Work to be completed:
Retrieve every line of the data holding the word "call".

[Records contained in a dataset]
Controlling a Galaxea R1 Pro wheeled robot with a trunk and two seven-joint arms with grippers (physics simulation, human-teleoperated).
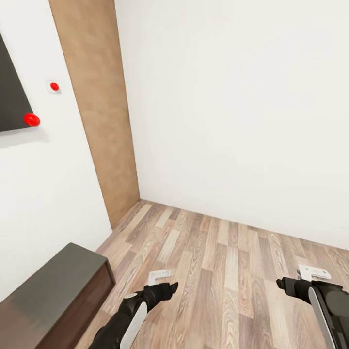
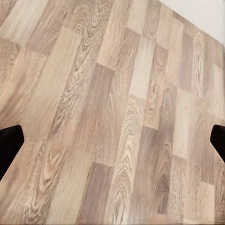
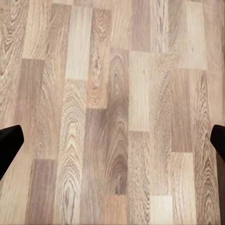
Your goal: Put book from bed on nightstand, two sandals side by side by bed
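Both hands wide open, empty: left hand (image 1: 160, 276), right hand (image 1: 314, 272) over grainy wood-plank floor (image 1: 228, 261); glossy dark cabinet (image 1: 58, 295) nearby.

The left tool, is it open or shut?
Open: the left tool's two black fingertips sit far apart with only wooden floor between them.
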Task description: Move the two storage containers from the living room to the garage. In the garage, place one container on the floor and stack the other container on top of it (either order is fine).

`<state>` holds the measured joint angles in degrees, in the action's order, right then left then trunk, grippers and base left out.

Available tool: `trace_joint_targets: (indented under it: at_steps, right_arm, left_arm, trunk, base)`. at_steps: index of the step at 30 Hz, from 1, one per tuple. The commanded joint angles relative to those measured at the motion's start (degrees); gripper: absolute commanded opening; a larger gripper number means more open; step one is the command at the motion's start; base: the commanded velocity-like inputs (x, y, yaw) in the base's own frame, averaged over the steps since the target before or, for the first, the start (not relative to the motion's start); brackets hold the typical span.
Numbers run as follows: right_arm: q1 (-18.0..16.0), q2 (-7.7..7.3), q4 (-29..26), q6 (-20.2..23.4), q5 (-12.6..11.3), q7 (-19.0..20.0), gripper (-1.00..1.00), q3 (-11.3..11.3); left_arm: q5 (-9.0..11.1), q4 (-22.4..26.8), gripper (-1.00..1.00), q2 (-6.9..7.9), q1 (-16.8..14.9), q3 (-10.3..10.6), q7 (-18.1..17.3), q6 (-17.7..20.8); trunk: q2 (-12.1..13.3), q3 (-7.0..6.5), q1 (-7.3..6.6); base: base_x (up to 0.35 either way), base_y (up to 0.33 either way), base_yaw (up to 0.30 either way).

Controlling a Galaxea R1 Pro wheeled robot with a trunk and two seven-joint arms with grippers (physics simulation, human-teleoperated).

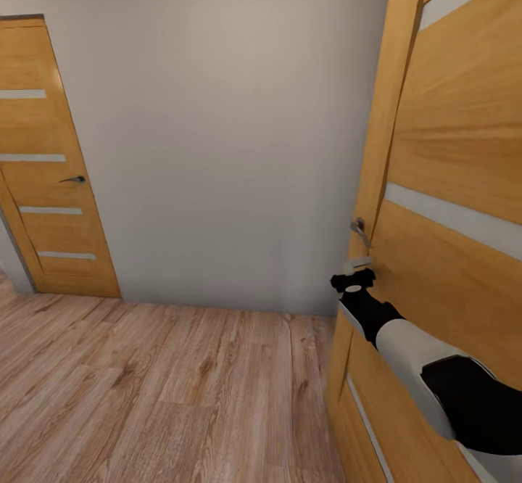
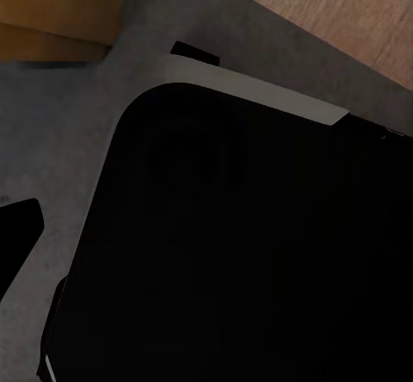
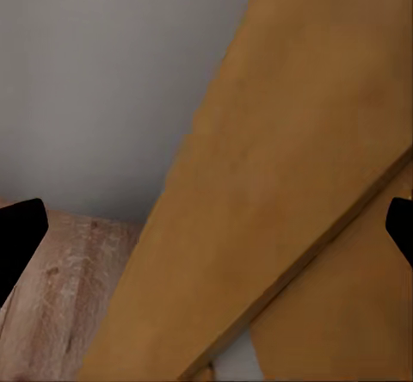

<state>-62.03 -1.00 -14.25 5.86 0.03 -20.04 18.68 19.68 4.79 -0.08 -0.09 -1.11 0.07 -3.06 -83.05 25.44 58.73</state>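
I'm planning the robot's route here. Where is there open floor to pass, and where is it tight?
Open: the light wood plank floor between the closed wooden door and the grey wall. Tight: at the open wooden door, where the right gripper sits just below its metal handle.

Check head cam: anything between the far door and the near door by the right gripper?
Bare grey wall between far door and near door; wood floor below.
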Motion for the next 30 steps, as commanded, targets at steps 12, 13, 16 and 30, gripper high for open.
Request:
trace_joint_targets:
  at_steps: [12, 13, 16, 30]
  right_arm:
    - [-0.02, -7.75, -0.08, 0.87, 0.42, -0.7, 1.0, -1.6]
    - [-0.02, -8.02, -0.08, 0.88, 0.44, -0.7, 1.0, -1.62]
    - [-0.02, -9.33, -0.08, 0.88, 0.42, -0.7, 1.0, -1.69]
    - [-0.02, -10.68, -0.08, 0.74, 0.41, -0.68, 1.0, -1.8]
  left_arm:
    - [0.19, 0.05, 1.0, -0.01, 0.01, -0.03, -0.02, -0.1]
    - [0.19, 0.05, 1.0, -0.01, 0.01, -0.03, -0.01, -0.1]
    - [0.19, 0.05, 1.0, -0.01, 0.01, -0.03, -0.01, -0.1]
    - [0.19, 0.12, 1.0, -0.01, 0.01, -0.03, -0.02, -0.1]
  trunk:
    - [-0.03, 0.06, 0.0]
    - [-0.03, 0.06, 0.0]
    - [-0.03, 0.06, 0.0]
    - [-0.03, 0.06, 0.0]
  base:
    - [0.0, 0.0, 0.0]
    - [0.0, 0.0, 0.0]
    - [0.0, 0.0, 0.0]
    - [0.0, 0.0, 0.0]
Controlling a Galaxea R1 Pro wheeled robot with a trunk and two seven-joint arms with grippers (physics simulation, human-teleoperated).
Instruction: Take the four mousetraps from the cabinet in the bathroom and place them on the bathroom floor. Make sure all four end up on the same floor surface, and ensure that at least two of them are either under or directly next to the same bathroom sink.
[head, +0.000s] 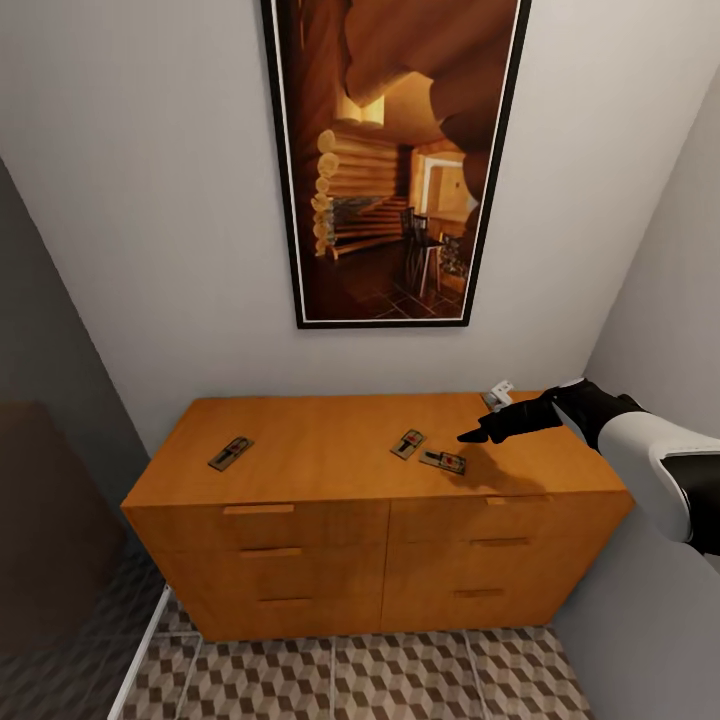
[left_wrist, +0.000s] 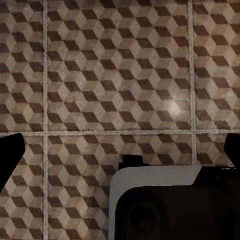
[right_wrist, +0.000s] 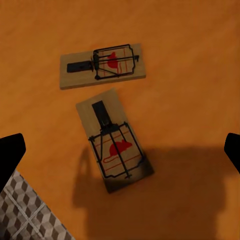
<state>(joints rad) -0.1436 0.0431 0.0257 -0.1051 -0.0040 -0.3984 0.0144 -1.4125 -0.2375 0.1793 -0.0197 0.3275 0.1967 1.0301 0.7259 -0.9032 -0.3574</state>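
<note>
My left jaws (left_wrist: 120, 150) hang spread over the bathroom floor (left_wrist: 120, 75). My right jaws (right_wrist: 120, 150), spread empty, hover above two mousetraps (right_wrist: 114, 140) (right_wrist: 102, 65) lying just apart, tan boards with red mouse prints under dark wire. The head view adds a third mousetrap (head: 231, 453) well left on the cabinet (head: 330, 450), with bare wood between.

**Quick count from where I'm standing**

I count three mousetraps (head: 231, 453) (head: 408, 443) (head: 443, 461) on one cabinet (head: 330, 470). Possibly a fourth, a pale thing (head: 497, 393) by my right gripper (head: 470, 436); can't tell. One framed picture (head: 393, 160) too.
</note>
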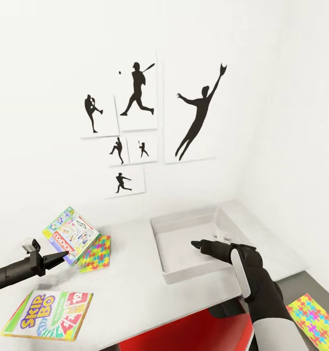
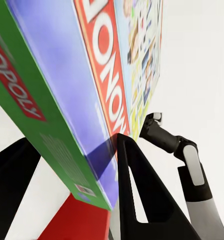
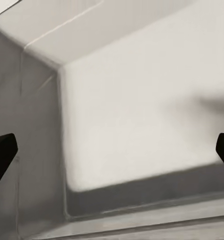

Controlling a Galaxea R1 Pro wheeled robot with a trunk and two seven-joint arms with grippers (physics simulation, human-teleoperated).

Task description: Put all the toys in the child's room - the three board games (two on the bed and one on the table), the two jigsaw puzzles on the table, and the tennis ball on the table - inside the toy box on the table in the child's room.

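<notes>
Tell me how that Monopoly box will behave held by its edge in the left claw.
The Monopoly box looks rigid and flat, so it probably won't flop. Held at one edge by the left claw and already tilted, it may pivot or slip.

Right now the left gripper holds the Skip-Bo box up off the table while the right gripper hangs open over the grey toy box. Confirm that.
One detail is wrong. The left gripper grips the Monopoly box, as the left wrist view shows; the Skip-Bo box lies flat on the table. The right gripper does hang open over the toy box.
</notes>
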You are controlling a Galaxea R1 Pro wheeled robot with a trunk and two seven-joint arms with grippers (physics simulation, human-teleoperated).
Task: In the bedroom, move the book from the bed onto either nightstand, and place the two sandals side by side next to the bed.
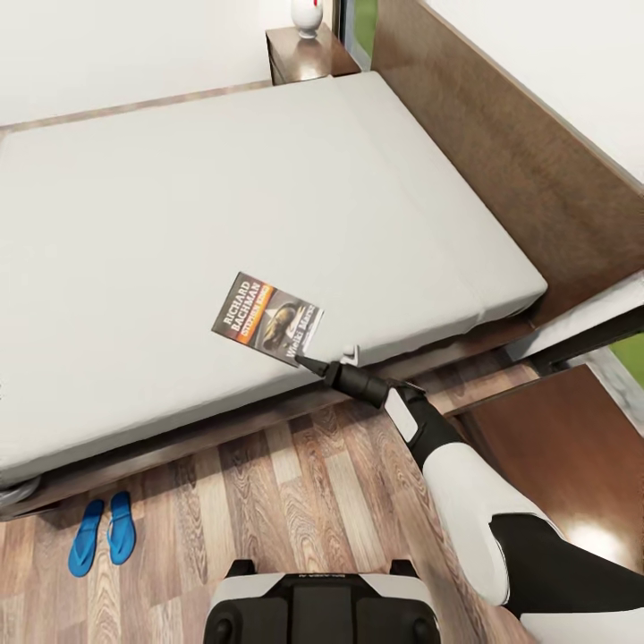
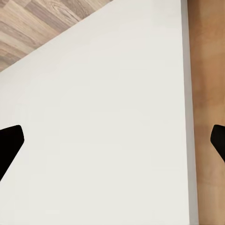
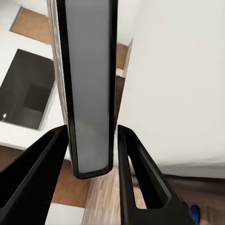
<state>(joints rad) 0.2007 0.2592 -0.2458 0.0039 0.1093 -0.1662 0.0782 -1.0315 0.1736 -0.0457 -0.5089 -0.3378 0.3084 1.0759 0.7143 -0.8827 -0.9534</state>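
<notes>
**Q:** Book (image 1: 268, 319) — where does it lie, and how is it oriented?

**A:** On the light-grey mattress of the bed (image 1: 179, 206), near the edge that faces the robot. Its long axis runs diagonally across the head view, from upper left to lower right; the lower-right corner is the one turned toward the right gripper (image 1: 329, 360).

**Q:** What is the state of the right gripper?

**A:** Its dark fingers meet that near corner. In the right wrist view the book (image 3: 90, 84) appears edge-on, as a thin slab standing between the two fingers (image 3: 40, 178), which lie close against both of its faces. Judged from this, the gripper is clenched on the book, or very nearly so.

**Q:** And the left gripper (image 2: 112, 140)?

**A:** Its fingertips sit far apart at opposite margins of the left wrist view, so it is released and holds nothing.

**Q:** Which relation governs the coming move?

**A:** The right arm is the one at the book. A nightstand (image 1: 572, 465) lies to the lower right, just beside the bed frame; another nightstand (image 1: 300, 55) stands beyond the far side of the bed. The nearer one looks the shorter carry.

**Q:** The sandals (image 1: 103, 534)?

**A:** Both lie side by side on the wood floor by the bed.
</notes>
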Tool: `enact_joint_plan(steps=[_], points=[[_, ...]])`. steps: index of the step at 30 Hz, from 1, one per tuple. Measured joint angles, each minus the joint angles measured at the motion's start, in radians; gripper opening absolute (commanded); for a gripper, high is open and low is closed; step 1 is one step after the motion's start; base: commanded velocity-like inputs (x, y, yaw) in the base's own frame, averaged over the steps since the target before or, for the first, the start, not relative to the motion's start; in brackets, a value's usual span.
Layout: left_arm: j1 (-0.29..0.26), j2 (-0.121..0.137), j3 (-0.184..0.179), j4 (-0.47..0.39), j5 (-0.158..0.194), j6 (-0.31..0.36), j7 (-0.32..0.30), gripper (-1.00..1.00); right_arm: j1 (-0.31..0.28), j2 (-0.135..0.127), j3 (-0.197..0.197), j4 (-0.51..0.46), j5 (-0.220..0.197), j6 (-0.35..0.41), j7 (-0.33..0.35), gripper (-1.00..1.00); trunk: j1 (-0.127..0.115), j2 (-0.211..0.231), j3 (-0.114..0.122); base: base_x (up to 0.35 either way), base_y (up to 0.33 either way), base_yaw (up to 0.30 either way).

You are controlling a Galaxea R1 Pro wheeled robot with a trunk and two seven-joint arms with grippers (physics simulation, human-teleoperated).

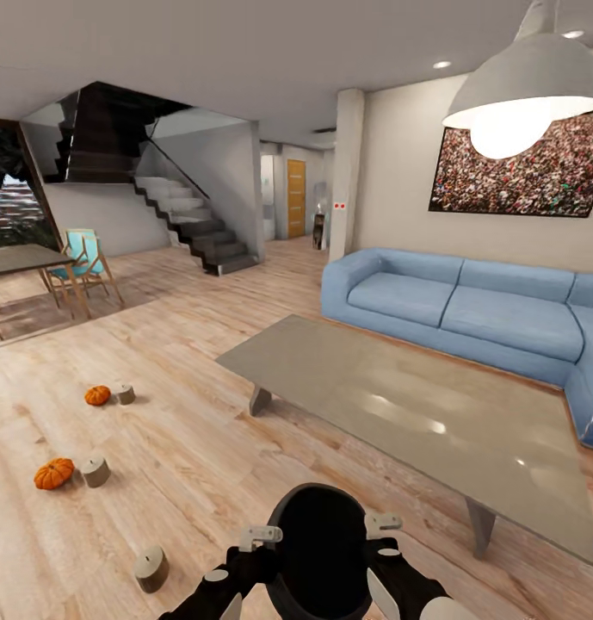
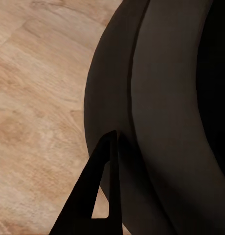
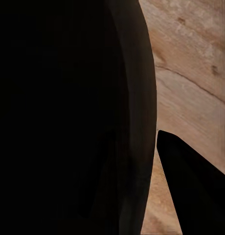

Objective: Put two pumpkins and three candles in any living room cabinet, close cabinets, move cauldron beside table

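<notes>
I carry the cauldron [image 1: 324, 551] between both arms at the bottom centre of the head view, my left hand [image 1: 260, 538] against its left flank and my right hand [image 1: 382, 523] against its right. It takes two hands because the pot is round-bellied and wider than one hand could span, so I judge it is pinched between them, not clasped by either. Whether each hand's own fingers are open or closed I cannot tell: in the left wrist view one dark finger [image 2: 100, 191] lies along the pot's black wall [image 2: 156, 122], and in the right wrist view a finger [image 3: 191, 186] stands just beside the rim [image 3: 137, 98], with wood floor beyond.

The tabletop [image 1: 434, 422] stretches from centre to lower right, just ahead of the pot, which is where the pot belongs. Two pumpkins [image 1: 54, 473] [image 1: 97, 395] and three candles [image 1: 95, 471] [image 1: 125, 394] [image 1: 151, 568] lie on the floor [image 1: 184, 344] at lower left, each pumpkin with a candle just beside it, not yet stowed. A blue sofa [image 1: 468, 301] sits at right.
</notes>
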Motion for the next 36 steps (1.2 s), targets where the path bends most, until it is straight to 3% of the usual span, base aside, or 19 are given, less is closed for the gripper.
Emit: enact_joint_plan(steps=[36], points=[[0.0,0.0,-0.001,-0.001,0.0,0.001,0.001,-1.0,0.0,0.0,-0.002,0.0,0.001,0.0,0.001,-1.0,0.0,0.0,0.0,0.0,-0.013,-0.276]])
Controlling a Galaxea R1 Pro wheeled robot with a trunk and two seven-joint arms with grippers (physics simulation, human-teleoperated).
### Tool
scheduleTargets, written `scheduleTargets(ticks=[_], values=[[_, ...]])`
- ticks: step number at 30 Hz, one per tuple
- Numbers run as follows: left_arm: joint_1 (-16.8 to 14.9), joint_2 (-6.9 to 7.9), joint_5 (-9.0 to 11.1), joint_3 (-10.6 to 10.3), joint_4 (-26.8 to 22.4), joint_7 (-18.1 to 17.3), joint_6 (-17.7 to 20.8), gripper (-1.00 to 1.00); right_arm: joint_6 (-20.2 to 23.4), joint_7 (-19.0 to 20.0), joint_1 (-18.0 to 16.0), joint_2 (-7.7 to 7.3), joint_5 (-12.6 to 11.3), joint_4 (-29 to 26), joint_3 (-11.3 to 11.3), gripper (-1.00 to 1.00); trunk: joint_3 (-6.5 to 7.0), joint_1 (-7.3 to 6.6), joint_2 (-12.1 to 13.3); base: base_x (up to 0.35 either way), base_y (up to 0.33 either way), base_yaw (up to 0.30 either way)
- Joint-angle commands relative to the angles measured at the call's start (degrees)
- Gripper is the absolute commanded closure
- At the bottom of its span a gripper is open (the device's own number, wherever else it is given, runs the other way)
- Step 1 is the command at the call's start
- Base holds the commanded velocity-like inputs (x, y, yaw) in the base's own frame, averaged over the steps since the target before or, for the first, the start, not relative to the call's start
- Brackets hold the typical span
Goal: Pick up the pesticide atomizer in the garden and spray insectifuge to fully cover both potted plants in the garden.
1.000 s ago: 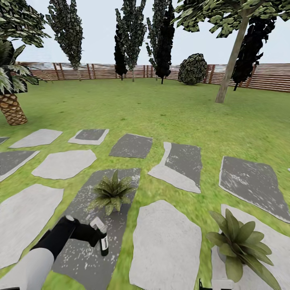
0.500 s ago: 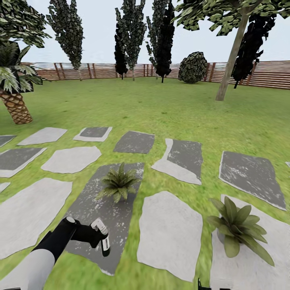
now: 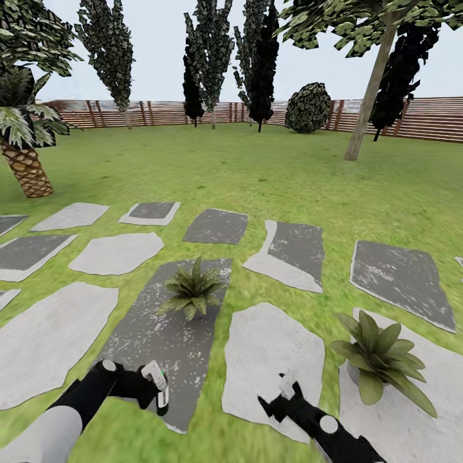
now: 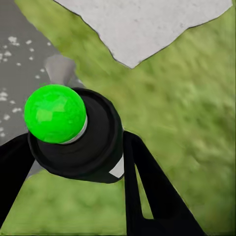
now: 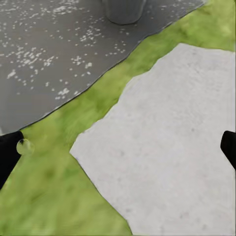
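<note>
The left claw (image 3: 153, 386) is clamped on the atomizer (image 3: 158, 388), which hangs from it over the near edge of a dark stone (image 3: 167, 334), whitish head up and dark body pointing down. In the left wrist view a bright green ball (image 4: 55, 113) sits on the atomizer's round black end (image 4: 78, 142), pinched between the two black fingers (image 4: 147, 187), with grass (image 4: 187, 123) below.

Ahead of the left claw, further along the same dark stone, stands one plant (image 3: 191, 290). The right claw (image 3: 283, 399) is low over a pale stone (image 3: 270, 360) with its fingers spread apart and nothing between them; in its wrist view the fingertips (image 5: 9, 152) sit at opposite edges. The second plant (image 3: 379, 355) stands to the right of the right claw, near it, on another pale stone (image 3: 411, 424)
</note>
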Motion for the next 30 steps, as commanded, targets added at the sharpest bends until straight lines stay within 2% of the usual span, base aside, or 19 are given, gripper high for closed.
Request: scheduleTargets(ticks=[1, 2, 3, 5, 6, 8, 12, 15, 16, 17, 18, 23, 27, 30], values=[[-0.03, -0.26, -1.65, 0.04, 0.26, -0.41, 0.29, 1.0, 1.66, 3.72, -1.78, 0.0, 2.77, -1.5, -0.02, -1.0, -0.06, -0.01, -0.02, 0.0, 0.0, 0.0], [-0.03, -0.43, -2.66, -0.28, 0.39, -0.39, 0.29, 1.0, 2.56, 6.21, -2.59, 0.01, 3.82, -2.45, -0.02, -1.0, -0.06, -0.01, -0.02, 0.0, 0.0, 0.0], [-0.03, -0.72, -4.82, -0.97, 0.53, -0.46, 0.38, 1.0, 3.7, 11.86, -3.64, -0.01, 5.22, -4.31, -0.01, -1.0, -0.06, -0.01, -0.02, 0.0, 0.0, 0.0], [-0.14, -1.48, -6.99, -2.4, 0.67, -0.67, 0.69, 1.0, 4.37, 17.79, -5.09, -0.05, 6.22, -6.39, -0.01, -1.0, -0.06, -0.01, -0.02, 0.0, 0.0, 0.0], [-0.2, -1.57, -7.29, -2.91, 0.68, -0.76, 0.77, 1.0, 4.41, 18.29, -5.41, -0.02, 6.36, -6.55, -0.01, -1.0, -0.06, -0.01, -0.02, 0.0, 0.0, 0.0], [-0.3, -1.63, -7.87, -4.38, 0.7, -1.58, 1.46, 1.0, 4.51, 18.99, -5.96, 0.02, 8.59, -6.77, 0.06, -1.0, -0.06, -0.01, -0.02, 0.0, 0.0, 0.0], [-0.37, -1.72, -8.86, -4.85, 0.71, -3.31, 5.54, 1.0, 4.54, 19.51, -6.14, 0.46, 13.3, -6.74, 0.15, -1.0, -0.06, -0.01, -0.02, 0.0, 0.0, 0.0], [-0.4, -2.03, -10.13, -4.85, 0.66, -5.14, 6.18, 1.0, 4.6, 22.14, -6.16, 0.69, 15.62, -6.81, 0.16, -1.0, -0.06, -0.01, -0.02, 0.0, 0.0, 0.0], [-0.45, -2.52, -11.06, -4.85, 0.64, -5.64, 6.28, 1.0, 4.63, 24.56, -6.18, 0.8, 16.3, -6.94, 0.22, -1.0, -0.06, -0.01, -0.02, 0.0, 0.0, 0.0], [-0.46, -2.72, -11.57, -4.81, 0.63, -5.77, 6.33, 1.0, 4.65, 25.34, -6.19, 0.85, 16.46, -7.04, 0.23, -1.0, -0.06, -0.01, -0.02, 0.0, 0.0, 0.0], [-0.46, -3.04, -12.21, -4.79, 0.63, -5.87, 6.38, 1.0, 4.66, 26.05, -6.19, 0.97, 16.63, -7.35, 0.24, 1.0, -0.06, -0.01, -0.02, 0.0, 0.0, 0.0], [-0.45, -4.77, -13.25, -4.79, 0.65, -6.2, 6.44, 1.0, 4.93, 26.99, -6.2, 1.65, 17.01, -8.22, 0.25, 1.0, -0.06, -0.01, -0.02, 0.0, 0.0, 0.0], [-0.39, -6.12, -13.43, -4.84, 0.64, -6.15, 8.17, 1.0, 8.95, 30.73, -6.2, 2.78, 18.58, -10.21, 0.25, 1.0, -0.06, -0.01, -0.02, 0.0, 0.0, 0.0], [-0.39, -6.92, -13.53, -4.78, 0.62, -5.96, 8.85, 1.0, 9.86, 31.36, -6.2, 3.15, 18.73, -11.54, 0.25, 1.0, -0.06, -0.01, -0.02, 0.0, 0.0, 0.0]])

Written solution:
- Joint-angle commands relative to the angles measured at the call's start (degrees)
- Step 1 is the command at the call's start
- Base holds the commanded velocity-like inputs (x, y, yaw) in the base's own frame, averaged over the steps since the target before or, for the first, the start, not relative to the call's start

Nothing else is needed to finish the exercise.